Jan leaned forward, and then back again, unable to stop the slow rhythmic rocking motion that bothered Glory. “He’s never not responded for this long. We talk every day, Glor, every day we’re not together. And he’s never once missed a good morning.”

“Yeah, I know. But, sweetie, you’ve only been together, what, three months? Guy’s what, thirty-two? He probably has a lot of bad habits he hasn’t shown you yet.”

Jan tried to still herself, focusing on the screen where her friend’s image was looking out at her. Miles away in distance, but Glory was still one of her best friends, the person she’d told about Tyler, punch-happy from their first date, when she’d finally thought that maybe, just maybe, she wasn’t doomed to go through life alone. And then again after the third date, when he’d told her he’d felt the same way.
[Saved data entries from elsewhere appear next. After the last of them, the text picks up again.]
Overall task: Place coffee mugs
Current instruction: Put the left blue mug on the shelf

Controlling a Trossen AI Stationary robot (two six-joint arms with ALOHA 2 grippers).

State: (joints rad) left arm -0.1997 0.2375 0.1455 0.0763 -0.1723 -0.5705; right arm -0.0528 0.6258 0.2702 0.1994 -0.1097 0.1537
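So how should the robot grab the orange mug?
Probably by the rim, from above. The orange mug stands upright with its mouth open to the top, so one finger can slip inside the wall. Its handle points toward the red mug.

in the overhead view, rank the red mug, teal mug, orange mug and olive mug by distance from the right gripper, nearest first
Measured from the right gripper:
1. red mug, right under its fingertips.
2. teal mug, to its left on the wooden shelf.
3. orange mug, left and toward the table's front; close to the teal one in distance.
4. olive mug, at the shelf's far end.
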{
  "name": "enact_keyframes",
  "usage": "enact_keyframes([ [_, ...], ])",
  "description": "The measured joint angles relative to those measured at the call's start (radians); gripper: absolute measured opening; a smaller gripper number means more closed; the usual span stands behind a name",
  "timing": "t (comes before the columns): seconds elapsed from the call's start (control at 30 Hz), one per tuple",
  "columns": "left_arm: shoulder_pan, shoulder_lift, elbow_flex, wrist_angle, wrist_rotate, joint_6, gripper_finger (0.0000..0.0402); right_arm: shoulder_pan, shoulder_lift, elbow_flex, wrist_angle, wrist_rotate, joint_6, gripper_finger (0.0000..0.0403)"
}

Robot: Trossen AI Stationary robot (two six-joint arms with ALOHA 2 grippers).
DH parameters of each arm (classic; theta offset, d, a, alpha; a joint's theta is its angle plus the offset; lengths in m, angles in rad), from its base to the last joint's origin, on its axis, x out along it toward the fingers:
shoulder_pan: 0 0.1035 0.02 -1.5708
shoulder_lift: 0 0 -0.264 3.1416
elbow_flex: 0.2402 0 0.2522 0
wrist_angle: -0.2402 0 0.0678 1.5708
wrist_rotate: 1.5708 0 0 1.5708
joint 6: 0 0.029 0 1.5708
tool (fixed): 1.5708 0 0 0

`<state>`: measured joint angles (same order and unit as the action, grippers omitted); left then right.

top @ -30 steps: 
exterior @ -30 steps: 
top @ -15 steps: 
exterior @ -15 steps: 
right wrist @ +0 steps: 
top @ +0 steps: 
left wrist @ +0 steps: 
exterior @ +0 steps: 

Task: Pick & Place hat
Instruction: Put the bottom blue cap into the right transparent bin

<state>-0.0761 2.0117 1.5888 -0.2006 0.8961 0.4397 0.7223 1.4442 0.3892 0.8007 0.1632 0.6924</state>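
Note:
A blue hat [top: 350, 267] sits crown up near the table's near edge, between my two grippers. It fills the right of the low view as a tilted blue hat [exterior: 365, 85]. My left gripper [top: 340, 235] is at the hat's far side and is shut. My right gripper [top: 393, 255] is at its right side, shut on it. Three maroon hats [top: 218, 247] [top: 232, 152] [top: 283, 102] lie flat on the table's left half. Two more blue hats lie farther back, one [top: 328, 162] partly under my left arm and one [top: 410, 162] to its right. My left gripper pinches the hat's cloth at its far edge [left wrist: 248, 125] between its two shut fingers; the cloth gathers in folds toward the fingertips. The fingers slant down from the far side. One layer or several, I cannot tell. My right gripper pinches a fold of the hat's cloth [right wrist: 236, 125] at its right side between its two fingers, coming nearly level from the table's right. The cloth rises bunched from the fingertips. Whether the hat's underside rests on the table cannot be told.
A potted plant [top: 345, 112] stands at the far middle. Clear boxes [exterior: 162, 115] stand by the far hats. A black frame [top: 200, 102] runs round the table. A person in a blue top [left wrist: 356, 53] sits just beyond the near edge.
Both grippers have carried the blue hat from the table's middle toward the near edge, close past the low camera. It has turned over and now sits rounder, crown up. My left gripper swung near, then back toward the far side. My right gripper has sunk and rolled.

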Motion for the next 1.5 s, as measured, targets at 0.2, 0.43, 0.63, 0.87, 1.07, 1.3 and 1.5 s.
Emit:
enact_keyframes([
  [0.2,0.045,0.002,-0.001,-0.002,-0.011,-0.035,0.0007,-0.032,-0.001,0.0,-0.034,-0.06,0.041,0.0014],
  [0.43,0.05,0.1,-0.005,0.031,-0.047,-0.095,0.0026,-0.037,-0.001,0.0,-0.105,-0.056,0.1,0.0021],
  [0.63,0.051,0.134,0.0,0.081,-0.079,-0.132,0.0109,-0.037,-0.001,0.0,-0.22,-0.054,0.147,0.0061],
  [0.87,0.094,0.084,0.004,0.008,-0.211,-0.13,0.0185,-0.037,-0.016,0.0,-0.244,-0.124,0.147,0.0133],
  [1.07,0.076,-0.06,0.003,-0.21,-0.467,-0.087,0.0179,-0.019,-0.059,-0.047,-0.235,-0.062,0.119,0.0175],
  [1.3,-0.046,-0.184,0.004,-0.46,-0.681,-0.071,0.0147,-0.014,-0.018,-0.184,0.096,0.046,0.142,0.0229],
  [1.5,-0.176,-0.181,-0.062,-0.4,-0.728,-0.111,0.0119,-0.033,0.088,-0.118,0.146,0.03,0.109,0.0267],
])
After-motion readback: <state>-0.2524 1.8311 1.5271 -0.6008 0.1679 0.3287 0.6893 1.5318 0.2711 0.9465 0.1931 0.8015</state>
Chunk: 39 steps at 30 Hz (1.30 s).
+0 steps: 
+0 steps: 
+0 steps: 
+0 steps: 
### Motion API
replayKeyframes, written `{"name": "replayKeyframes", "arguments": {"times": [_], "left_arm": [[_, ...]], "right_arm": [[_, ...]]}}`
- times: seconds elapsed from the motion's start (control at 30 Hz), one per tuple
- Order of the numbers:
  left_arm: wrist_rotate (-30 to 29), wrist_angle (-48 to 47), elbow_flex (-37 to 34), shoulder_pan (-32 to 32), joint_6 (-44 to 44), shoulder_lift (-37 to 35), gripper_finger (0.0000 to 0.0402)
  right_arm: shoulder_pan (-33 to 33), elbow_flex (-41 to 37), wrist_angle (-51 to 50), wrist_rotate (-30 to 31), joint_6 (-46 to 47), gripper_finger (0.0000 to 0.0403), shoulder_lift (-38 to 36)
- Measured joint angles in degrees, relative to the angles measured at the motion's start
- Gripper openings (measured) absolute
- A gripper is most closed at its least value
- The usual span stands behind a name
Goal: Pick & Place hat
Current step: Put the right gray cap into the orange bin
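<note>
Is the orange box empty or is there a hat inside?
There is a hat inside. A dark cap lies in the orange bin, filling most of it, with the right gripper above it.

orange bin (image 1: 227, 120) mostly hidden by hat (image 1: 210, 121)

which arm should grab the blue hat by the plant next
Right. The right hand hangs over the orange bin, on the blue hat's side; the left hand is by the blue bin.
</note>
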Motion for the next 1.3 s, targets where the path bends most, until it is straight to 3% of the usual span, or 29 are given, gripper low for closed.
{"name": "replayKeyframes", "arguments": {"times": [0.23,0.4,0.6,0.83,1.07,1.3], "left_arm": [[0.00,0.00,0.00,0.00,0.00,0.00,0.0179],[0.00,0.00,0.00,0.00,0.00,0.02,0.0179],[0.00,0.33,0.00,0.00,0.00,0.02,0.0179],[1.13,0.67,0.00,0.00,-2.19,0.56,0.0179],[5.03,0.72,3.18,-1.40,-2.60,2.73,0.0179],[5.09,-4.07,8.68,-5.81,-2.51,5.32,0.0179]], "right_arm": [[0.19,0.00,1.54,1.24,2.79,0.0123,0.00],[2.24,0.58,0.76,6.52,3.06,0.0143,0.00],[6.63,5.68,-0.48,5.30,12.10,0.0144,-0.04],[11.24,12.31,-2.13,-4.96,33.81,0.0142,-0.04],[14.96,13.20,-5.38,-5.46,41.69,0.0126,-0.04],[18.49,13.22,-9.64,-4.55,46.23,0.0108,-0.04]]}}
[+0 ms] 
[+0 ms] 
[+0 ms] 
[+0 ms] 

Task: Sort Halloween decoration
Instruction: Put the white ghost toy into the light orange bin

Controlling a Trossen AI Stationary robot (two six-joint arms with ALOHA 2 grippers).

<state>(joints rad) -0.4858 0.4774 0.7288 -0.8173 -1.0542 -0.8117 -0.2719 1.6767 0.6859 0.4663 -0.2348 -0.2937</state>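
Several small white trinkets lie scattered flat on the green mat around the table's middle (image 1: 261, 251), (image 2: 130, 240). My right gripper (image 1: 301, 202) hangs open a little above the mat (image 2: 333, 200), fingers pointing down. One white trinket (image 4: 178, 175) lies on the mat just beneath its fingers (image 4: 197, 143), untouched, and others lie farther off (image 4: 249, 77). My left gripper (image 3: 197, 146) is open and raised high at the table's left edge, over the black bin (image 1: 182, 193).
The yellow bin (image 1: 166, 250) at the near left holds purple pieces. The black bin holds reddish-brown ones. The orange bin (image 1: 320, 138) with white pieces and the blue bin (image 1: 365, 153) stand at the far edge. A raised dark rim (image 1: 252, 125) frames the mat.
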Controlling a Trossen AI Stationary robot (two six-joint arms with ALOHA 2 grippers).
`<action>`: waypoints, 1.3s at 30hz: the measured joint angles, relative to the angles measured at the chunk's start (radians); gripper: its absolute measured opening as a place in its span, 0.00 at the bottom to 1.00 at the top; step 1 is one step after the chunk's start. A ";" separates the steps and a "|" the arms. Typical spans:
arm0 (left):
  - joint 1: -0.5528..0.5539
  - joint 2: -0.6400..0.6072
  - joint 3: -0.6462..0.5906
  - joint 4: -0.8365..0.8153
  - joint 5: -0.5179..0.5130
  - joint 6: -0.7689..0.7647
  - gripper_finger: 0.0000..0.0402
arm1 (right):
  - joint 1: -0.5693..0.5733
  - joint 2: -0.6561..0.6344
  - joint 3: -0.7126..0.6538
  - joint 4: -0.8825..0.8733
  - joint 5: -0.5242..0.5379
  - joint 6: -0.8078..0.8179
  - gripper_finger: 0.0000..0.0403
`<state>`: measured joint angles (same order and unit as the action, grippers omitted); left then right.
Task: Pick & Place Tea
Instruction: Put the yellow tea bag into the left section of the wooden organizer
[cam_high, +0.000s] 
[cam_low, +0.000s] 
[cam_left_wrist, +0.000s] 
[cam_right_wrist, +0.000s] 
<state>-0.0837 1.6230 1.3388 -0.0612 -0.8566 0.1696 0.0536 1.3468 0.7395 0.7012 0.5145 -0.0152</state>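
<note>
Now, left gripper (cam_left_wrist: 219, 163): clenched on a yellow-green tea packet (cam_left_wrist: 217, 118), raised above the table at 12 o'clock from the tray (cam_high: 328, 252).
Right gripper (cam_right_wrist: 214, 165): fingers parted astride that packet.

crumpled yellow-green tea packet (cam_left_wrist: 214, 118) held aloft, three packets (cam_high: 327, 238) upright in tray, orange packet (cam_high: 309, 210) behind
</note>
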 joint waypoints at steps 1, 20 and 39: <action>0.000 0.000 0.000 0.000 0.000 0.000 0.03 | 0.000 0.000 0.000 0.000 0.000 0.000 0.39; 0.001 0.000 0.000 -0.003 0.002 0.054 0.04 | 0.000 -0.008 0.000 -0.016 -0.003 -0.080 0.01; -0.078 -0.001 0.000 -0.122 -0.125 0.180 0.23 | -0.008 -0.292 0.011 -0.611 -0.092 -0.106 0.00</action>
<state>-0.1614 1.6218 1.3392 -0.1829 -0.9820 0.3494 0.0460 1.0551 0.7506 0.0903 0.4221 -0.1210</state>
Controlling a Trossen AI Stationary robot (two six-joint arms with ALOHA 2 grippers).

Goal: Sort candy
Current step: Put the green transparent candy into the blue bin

Glory had always given her good advice.

“Janny, listen to me. One day? That’s nothing. Boys will be boys, and Tyler-boy is probably just fine. If you spank him when he comes back, he’ll promise never to do it again. He’ll be lying, but he’ll promise, and you’ll feel better. That’s how happy relationships stay happy.”

Jan rocked back and forth again, but more slowly. “Says the woman who’s been single for how long now?”

“Thirteen years, and loving every minute of it. Look, sweetie, give him a little space, then call his mom, or something, see if he’s been in touch with her.”

“He hasn’t talked to his stepmom in two years. His dad is dead, his sister’s off somewhere on a fishing boat or something....”

Their lack of any real family had been one of the things to bind them: her mother was gone, her father was in a nursing home, didn’t even recognize her anymore, and she’d been an only child. “Us together against the storm, Jan,” Tyler had said after one of his sister’s infrequent phone calls, holding her while they’d listened to a thunderstorm rage overhead. They had fallen asleep tangled together on the sofa, her last conscious memory him humming contentedly under his breath.

Jan felt her body sway forward again and tried to halt the backward motion without success. It normally calmed her, the back and forth almost a meditation, but no matter what she did, the thready feeling of panic wouldn’t subside. It was like her dream the night before: no air, and nobody coming to the rescue.